## Exercise:
Out of the lines below, please list those that hold the string "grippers".

## Dataset excerpt:
-- Opening Marker --
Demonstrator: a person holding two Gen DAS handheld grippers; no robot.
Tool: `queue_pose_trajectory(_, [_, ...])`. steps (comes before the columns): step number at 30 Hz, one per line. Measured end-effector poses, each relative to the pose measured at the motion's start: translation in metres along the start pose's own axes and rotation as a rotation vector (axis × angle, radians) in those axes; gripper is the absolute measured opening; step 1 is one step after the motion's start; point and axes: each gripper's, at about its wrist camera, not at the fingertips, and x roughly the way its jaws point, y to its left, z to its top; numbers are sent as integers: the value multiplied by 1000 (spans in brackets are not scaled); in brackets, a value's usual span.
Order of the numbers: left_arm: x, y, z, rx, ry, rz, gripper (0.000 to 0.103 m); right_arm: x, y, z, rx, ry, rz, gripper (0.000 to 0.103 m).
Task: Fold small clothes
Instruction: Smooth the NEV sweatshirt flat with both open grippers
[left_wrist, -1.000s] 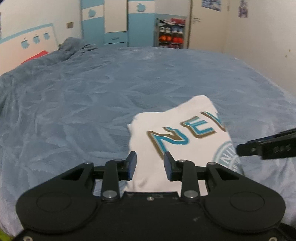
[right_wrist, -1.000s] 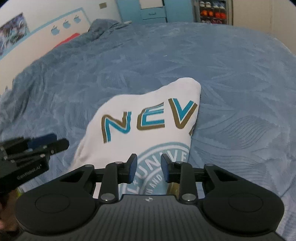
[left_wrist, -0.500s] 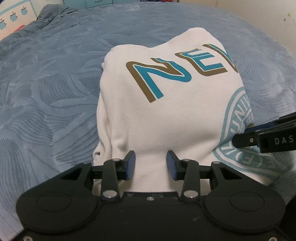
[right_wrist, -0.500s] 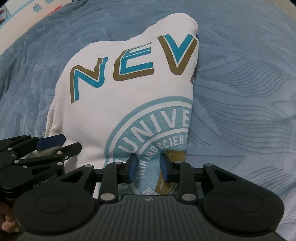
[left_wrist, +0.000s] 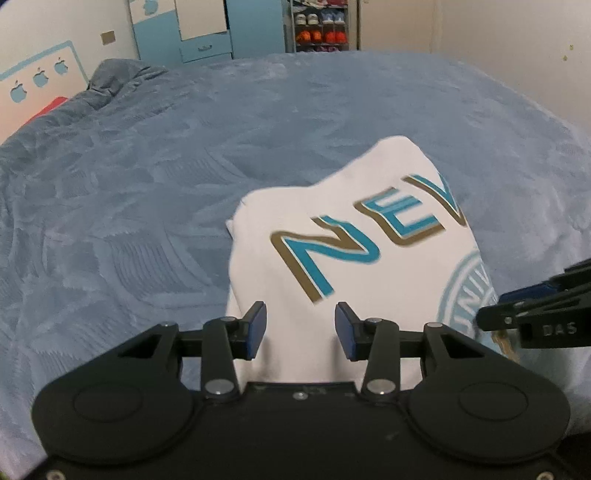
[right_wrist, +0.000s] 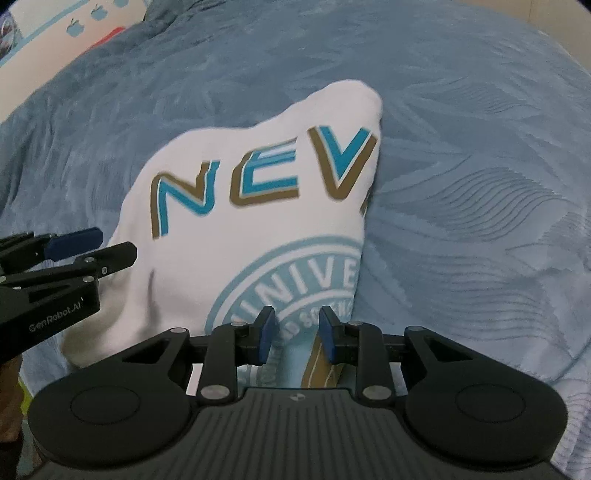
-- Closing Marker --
## Exercise result:
Demonstrator: a person holding two Gen DAS handheld grippers; no robot.
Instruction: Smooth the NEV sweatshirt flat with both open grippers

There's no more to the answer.